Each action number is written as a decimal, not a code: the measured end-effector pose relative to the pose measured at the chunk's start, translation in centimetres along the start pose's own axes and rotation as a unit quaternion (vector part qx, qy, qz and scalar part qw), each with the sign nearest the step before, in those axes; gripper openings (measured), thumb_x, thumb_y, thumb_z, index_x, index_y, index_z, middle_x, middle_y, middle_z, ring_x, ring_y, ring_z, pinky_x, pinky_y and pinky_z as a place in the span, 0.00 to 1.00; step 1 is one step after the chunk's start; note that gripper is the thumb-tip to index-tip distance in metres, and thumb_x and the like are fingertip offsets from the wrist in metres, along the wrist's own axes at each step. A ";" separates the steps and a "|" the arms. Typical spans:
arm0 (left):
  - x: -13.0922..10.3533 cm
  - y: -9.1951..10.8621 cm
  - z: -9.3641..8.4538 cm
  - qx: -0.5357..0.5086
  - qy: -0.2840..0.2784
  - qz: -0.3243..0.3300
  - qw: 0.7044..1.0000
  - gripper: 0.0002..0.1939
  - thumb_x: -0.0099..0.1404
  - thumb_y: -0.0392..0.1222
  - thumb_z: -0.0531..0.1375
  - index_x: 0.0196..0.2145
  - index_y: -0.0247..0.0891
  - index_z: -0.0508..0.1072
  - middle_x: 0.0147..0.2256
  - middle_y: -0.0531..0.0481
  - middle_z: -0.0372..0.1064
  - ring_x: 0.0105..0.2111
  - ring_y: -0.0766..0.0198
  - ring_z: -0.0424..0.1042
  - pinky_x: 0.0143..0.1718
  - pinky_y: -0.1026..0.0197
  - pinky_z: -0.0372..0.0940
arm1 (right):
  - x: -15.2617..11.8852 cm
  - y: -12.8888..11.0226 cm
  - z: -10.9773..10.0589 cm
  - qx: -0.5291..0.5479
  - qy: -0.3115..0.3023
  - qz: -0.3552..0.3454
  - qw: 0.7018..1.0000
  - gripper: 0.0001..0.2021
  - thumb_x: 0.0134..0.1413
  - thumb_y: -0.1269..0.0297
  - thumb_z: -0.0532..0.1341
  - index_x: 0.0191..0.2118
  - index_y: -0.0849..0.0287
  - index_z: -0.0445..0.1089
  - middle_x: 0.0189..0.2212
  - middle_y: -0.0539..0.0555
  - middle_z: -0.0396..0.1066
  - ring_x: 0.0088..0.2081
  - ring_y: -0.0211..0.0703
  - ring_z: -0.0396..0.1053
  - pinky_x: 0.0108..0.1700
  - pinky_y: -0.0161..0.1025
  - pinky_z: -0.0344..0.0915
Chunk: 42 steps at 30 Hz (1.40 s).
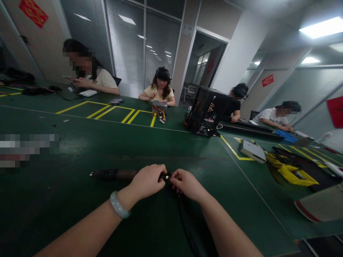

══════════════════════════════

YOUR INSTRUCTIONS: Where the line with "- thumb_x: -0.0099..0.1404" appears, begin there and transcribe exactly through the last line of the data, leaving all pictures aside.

TASK ANSWER:
  - thumb_x: -0.0099..0.1404
  - thumb_y: -0.0392..0.1222
  - thumb_z: -0.0531..0.1375
  - index_x: 0.0196..0.2145
  - index_y: -0.0247..0.0891
  - index_z: -0.0508..0.1072
  - middle_x: 0.0147..0.2256
  - middle_y: -0.0531..0.0481
  - middle_z: -0.0372..0.1064
  - ring_x: 0.0105..0.2111
  - ring_y: -0.0766..0.0198
  - ring_z: -0.0424..0.1042
  - pinky_x: 0.0143..0.1718
  - pinky_y: -0.1026..0.0197
  - pinky_z: -0.0372..0.0940
arm1 (right):
  - x: -15.2617..11.8852 cm
  - y: -12.8888..11.0226 cm
  - z: -10.9773..10.0589 cm
  - qx: -0.5291..0.5479
  - qy: -0.3115..0.3023
  - qz: -0.3552..0.3454
  - qw: 0.7018..1.0000
  - gripper: 0.0001..0.2021
  - thumb_x: 0.0134..0.1413
  - thumb_y: -0.1269..0.0297
  - thumb_z: -0.0532..0.1341
  - index_x: 0.0191..0.2118
  - index_y: -0.0849..0.0287
  - index_z: -0.0445..0.1089
  - middle_x: 0.0189..0.2212
  - middle_y: -0.0539..0.0555
  - middle_z: -0.0396..0.1066
  - ring_x: 0.0088..0.2081
  - ring_y: -0.0211..0.0703
  - ring_z: -0.0396..0.1053
  - pinky_x: 0.0108..0.1700
  - pinky_y: -0.0161..0.1025
  - pinky_z: -0.0344..0.0915
Chunk: 42 steps at 30 Hz (1.40 s).

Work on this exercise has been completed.